NW Quadrant, West of Rock Creek, Georgetown, Architecturally Significant, Diplomats, Federal Government Employees, Journalists, Veterans

Ben Bradlee
(August 26, 1921 – October 21, 2014)

Laird-Dunlop House, 3014 N St. NW, Georgetown neighborhood, DC.

Bradlee, executive editor of the Washington Post from 1968 to 1991, oversaw the publication of the Pentagon Papers, documenting the Watergate scandal.  He is the author of two books: Conversations with Kennedy (1984), and a memoir, A Good Life: Newspapering and Other Adventures (1995).

Bradlee worked as a communications officer for the US Navy during WWII, handling coded cables for the Office of Naval Intelligence.  After the war, he worked as a journalist, as press attaché for the American Embassy in Paris, and for the Office of US Information and Educational Exchange.

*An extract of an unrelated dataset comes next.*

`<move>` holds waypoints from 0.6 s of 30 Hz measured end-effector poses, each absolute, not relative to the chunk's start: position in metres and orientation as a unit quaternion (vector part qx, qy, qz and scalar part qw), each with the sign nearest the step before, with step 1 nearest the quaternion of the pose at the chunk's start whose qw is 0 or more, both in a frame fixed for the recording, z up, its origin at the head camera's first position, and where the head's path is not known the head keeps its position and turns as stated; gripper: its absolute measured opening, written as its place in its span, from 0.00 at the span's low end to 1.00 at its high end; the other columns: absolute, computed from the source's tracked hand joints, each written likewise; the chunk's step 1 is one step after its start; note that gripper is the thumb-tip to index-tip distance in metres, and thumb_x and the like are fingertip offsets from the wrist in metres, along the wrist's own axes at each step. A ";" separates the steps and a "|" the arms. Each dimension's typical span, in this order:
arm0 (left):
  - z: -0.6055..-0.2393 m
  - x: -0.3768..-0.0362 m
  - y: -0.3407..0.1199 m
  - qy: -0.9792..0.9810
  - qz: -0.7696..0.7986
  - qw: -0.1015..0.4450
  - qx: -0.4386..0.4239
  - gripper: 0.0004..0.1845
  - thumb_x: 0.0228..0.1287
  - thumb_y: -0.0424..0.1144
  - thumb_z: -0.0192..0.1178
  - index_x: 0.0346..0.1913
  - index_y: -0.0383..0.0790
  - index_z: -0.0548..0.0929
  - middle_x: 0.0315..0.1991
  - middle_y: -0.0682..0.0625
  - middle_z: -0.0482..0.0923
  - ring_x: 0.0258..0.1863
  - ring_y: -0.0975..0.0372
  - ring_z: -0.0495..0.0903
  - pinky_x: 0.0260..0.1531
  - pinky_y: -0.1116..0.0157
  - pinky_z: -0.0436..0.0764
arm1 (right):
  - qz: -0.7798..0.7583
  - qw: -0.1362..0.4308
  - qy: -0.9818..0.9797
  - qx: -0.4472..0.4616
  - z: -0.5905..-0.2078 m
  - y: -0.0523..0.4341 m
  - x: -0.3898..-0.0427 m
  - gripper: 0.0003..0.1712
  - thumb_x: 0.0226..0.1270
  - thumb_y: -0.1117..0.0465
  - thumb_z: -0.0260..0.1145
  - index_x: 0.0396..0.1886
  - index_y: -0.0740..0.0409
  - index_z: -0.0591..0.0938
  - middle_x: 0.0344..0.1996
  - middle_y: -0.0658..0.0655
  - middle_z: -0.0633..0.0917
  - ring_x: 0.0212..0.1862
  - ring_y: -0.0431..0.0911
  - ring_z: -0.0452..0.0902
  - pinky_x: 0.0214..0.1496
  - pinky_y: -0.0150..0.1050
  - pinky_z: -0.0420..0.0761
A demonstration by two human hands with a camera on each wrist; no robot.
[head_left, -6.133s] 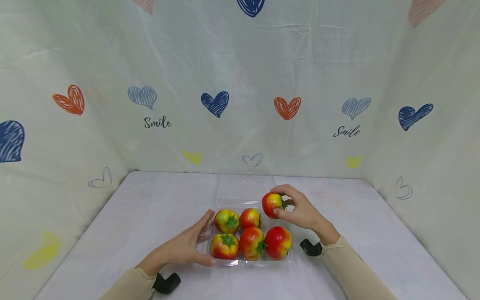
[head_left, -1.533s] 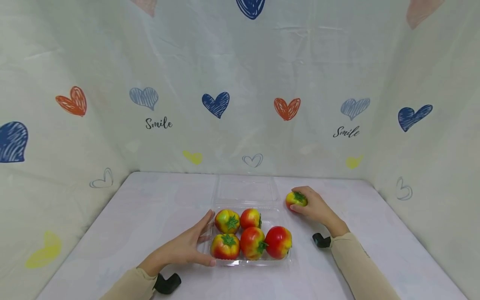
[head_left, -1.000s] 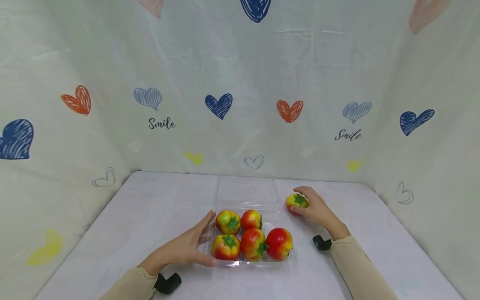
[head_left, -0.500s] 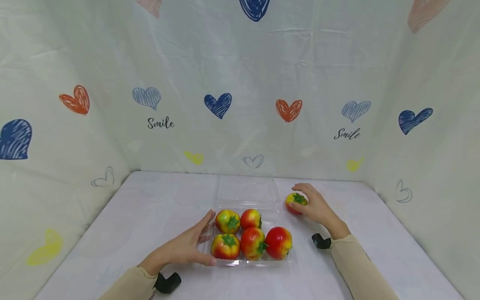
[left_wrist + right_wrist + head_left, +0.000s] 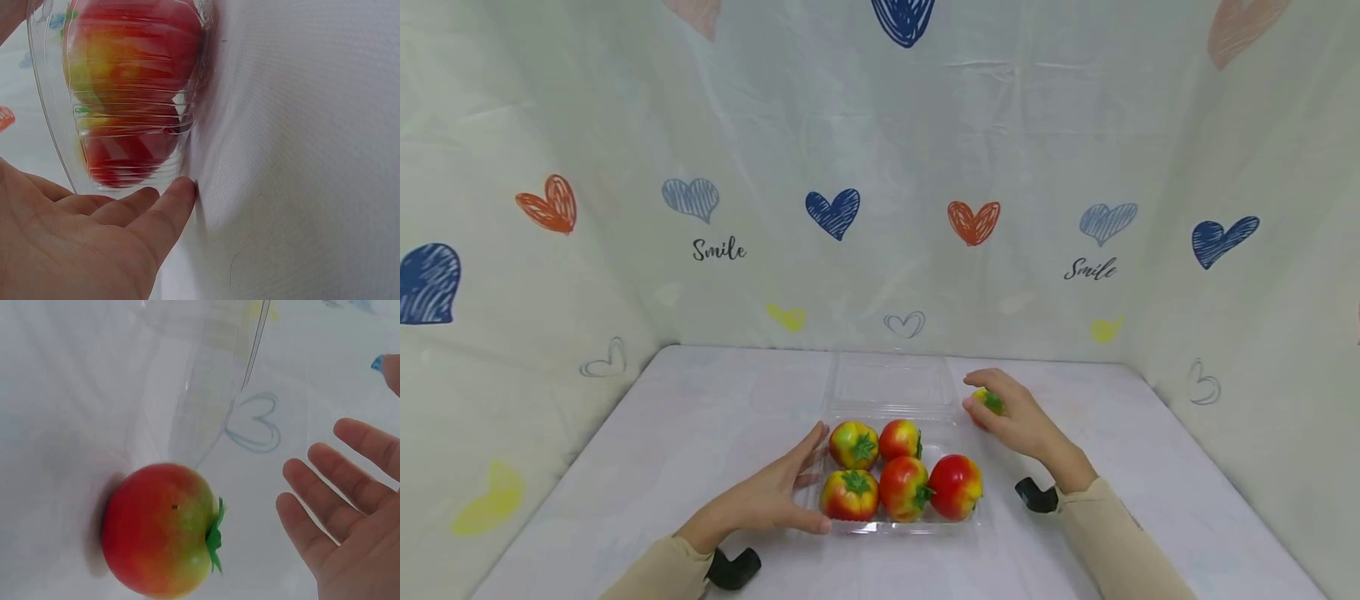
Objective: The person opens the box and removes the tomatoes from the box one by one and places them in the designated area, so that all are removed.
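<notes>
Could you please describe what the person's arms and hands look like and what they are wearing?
Both arms wear long, plain beige sleeves reaching the wrists. The left hand and right hand are bare: no gloves, rings or watch visible. A small black curved device sits under the left wrist, and a matching black one sits under the right wrist. No cables show.

We see five tomatoes (image 5: 902,479) in clamshell tray (image 5: 958,523) at table (image 5: 700,417) centre; sixth tomato (image 5: 988,402) on table right of tray, lid (image 5: 891,385) behind.
</notes>
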State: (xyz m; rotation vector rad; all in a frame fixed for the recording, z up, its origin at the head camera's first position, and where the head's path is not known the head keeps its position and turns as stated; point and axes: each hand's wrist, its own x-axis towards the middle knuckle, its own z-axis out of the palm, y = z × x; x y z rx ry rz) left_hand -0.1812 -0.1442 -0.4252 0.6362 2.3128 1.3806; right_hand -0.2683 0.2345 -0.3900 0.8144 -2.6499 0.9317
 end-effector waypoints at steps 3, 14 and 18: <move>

As a reporter in the 1950s, Bradlee became close friends with John F. Kennedy.  They lived near one another in Georgetown, had both graduated from Harvard, and Bradlee’s first wife, Jean Saltonstall, was related to Jacqueline Bouvier Kennedy.  Bradlee was Washington Bureau Chief for Newsweek, then hired as managing editor of the Washington Post by publisher Katherine Graham beginning in 1965. He taught occasional courses in journalism at Georgetown University.

Among other honors, Bradlee received the French Legion of Honor, and a Presidential Medal of Freedom.

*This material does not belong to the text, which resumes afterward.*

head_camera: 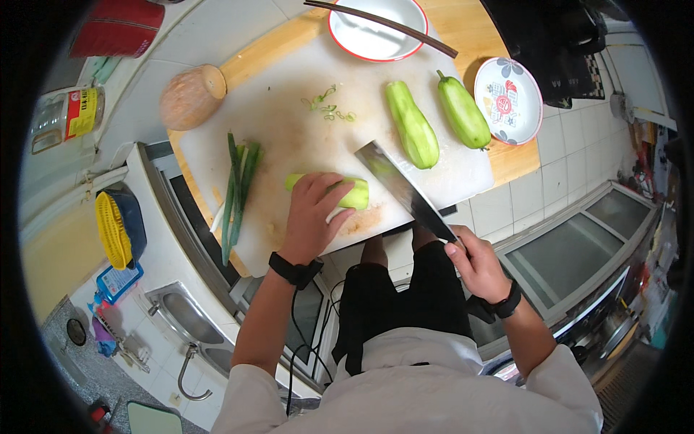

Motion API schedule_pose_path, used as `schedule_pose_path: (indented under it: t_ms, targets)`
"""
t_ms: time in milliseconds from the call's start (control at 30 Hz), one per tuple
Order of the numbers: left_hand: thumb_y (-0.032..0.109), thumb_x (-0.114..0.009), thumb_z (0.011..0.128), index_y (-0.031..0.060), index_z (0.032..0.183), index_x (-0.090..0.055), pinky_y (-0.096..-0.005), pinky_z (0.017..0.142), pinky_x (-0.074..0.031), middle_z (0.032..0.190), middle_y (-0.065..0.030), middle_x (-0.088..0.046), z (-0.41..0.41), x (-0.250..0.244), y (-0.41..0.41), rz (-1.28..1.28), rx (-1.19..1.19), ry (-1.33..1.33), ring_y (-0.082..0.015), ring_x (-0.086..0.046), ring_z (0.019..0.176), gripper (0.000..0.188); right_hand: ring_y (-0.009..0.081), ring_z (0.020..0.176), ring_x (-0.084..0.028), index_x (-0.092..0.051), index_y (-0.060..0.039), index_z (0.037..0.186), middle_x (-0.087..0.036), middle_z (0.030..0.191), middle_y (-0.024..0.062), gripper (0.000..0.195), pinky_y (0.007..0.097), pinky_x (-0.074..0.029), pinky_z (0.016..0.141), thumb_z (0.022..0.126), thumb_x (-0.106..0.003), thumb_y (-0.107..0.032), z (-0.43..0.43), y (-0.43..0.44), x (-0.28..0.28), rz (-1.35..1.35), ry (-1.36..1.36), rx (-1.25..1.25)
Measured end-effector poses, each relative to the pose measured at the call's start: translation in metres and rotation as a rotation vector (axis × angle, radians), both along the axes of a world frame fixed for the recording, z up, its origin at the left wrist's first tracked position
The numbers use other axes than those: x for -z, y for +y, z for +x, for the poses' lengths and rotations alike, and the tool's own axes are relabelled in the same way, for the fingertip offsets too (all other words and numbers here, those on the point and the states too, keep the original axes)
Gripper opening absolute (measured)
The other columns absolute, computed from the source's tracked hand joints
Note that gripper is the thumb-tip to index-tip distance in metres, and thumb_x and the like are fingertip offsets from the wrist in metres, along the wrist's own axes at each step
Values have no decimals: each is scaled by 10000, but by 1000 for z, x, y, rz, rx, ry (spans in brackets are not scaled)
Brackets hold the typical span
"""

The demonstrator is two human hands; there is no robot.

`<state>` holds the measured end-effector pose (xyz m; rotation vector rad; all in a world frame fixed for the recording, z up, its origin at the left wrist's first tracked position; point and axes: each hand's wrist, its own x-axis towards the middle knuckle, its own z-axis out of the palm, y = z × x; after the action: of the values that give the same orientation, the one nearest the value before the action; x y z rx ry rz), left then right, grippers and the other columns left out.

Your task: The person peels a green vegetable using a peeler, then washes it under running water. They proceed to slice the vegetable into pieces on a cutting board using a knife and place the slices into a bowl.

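Under my left hand (314, 217) lies a short pale-green piece of peeled squash (356, 194) on the white cutting board (293, 135); my fingers wrap over it. The handle of a cleaver (404, 190) is in my right hand (478, 263), its blade slanting up and left over the board's near edge, apart from the squash piece. Beyond the blade rest two more squashes, one light green (412, 125) and one with a stem (463, 113). Green onion stalks (237, 190) lie at the left, and thin green scraps (329, 106) are near the board's middle.
A cut butternut-type squash (191, 99) sits at the board's upper left corner. A red-rimmed white bowl (378, 46) with dark chopsticks (390, 23) across it stands at the far edge, a patterned dish (508, 101) at the right. A sink (190, 314) is at lower left.
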<state>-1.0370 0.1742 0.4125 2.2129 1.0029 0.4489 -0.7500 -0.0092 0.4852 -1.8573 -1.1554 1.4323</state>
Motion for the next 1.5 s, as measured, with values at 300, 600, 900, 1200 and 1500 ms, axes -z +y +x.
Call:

Architect: William Lovering
Year: 1790

The middle section of this tripartate 40-room Colonial Revival mansion is the oldest; the two wings were a later addition.  The house was built for John Laird, a tobacco merchant and one of the richest residents of the colonial city.  It was passed to Laird’s daughter and her husband, Judge James Dunlop.  The house was purchased in 1911 by Robert Todd Lincoln, and by Bradlee and his second wife, Sally Quinn, in 1983.